After graduating, that same year Labowitz Starus was awarded a Fulbright scholarship to travel to Germany to attend the Kunstakademie in Düsseldorf where Joseph Beuys was a mentor. At this time, Labowitz Starus also co-founded a women’s video group with artist Ulrike Rosenbach. When she lived in Europe, she also taught performance at Bonn University 1973-75 and art at the University of Maryland campuses in Rota, Spain 1975-76 and Nueremberg, Germany 1976-77.

After Labowitz returned to the United States in 1977, she started her collaborations with Suzanne Lacy. During this time, they collaborated on Three Weeks in May (1977) and other public events on violence against women including In Mourning and In Rage (1977) an internationally known performance during the serial rape and murders of 11 women in Los Angeles by Hillside Strangler. Labowitz Starus and Lacy then formed Ariadne: A Social Art Network (1977-1982) an umbrella for public performances on violence against women that included people in media, politics and the art community who participated in these large scale events.  www.againstviolence.art

Labowitz Starus initiated SPROUTIME (1980 -2024) her art/life practice and eco-feminist project that spans four decades. Integrating personal and global survival into performances and installations, she started Sproutime by growing organic sprouts and greens, creating a with a micro-urban farm in her yard in Venice, California. This was followed by a series of ecologically motivated performances and installations produced in galleries across the United States. 

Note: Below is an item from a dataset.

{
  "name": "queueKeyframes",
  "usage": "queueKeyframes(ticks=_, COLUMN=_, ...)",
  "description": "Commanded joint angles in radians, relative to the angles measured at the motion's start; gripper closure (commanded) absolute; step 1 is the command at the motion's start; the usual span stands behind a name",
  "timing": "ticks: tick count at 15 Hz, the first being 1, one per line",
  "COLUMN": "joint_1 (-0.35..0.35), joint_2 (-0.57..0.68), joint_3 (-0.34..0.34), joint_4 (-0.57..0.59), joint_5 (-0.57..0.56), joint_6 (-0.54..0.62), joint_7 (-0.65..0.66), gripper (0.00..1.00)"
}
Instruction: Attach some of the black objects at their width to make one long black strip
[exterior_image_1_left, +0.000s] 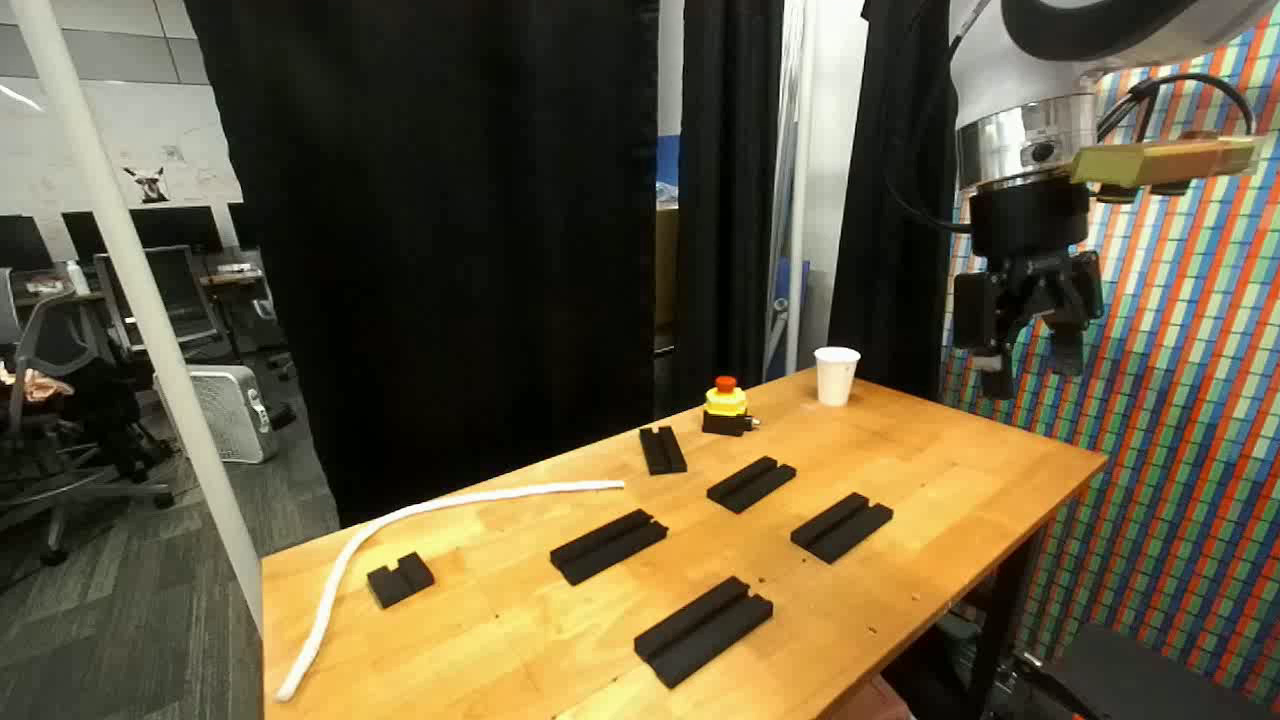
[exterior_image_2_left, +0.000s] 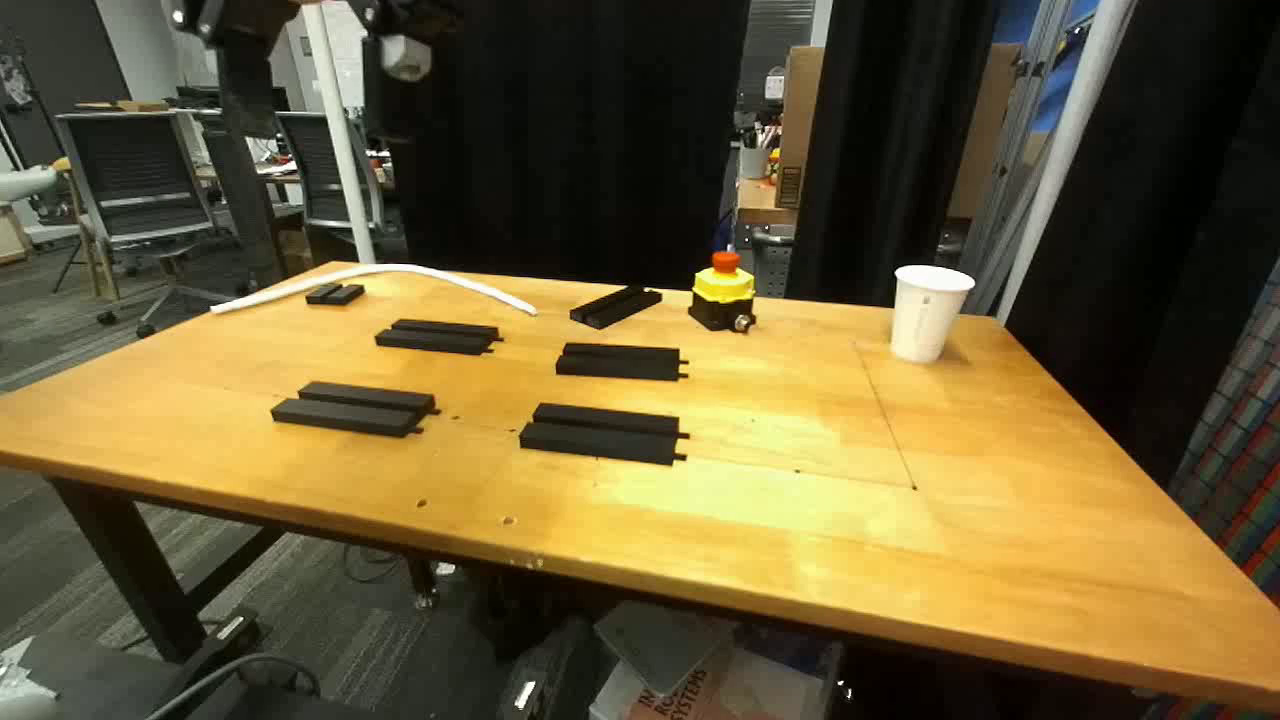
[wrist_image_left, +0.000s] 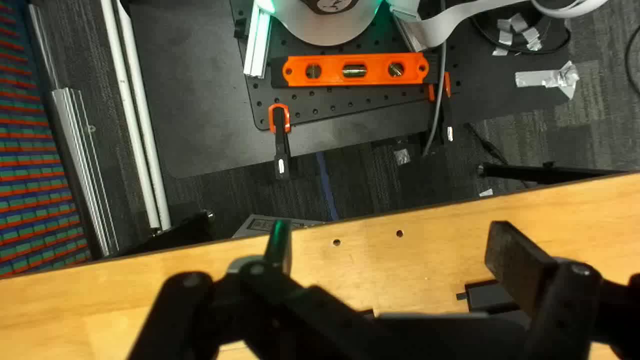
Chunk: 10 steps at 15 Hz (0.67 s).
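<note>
Well above the table (exterior_image_1_left: 480, 650) hangs the gripper (exterior_image_1_left: 1030, 365), pointing down, its jaws spread wide and holding nothing. On the wood lie five flat black bars, each grooved lengthwise and apart from the rest. Four form two loose rows, roughly parallel to the long edges. The row farther from the curtain (exterior_image_1_left: 430, 200) has one bar (exterior_image_1_left: 715, 640) toward the short edge away from the cup (exterior_image_1_left: 836, 378) and a second bar (exterior_image_1_left: 855, 535) toward the cup's end; the row nearer the curtain has a third bar (exterior_image_1_left: 618, 555) and a fourth bar (exterior_image_1_left: 762, 490) in the same order. In an exterior view, small tabs (exterior_image_2_left: 681, 457) stick out from these four, facing the cup's end. A fifth bar (exterior_image_1_left: 672, 450) lies turned at an angle close to the curtain edge, between the button (exterior_image_1_left: 725, 402) and the tip of the cord (exterior_image_1_left: 520, 491). This white cord bends around a short block (exterior_image_1_left: 415, 573) near the corner where the curtain edge meets the short edge away from the cup. The cup stands upright near the curtain edge's other corner. In the wrist view the fingers (wrist_image_left: 515, 260) stand well apart, one partly hiding a bar; past the table's edge lies an orange level (wrist_image_left: 332, 71).
</note>
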Motion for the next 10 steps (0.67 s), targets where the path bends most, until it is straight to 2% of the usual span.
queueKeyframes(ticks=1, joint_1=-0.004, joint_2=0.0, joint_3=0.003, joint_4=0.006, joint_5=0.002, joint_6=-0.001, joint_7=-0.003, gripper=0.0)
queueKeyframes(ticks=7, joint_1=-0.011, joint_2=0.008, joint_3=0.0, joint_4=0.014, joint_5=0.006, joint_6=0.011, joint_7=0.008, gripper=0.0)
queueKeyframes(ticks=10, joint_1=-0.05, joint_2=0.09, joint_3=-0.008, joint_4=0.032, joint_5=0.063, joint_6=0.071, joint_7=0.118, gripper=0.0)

As an outgrowth of these art installations, Labowitz Starus started her business enterprise (also called Sproutime) in 1980.  Ultimately, she built a green art/life business growing and distributing organic food throughout the US until 2011 and maintains her sprout stand in the Santa Monica Farmers Market as her ongoing legacy. The nurturing and healing aspects of SPROUTIME counteracts Labowitz Starus’s  experience growing up with intergenerational trauma as a child of a holocaust survivor.  Today, she continues to mine her artistic and family archives, integrating the personal and the political in her ongoing environmental social practice.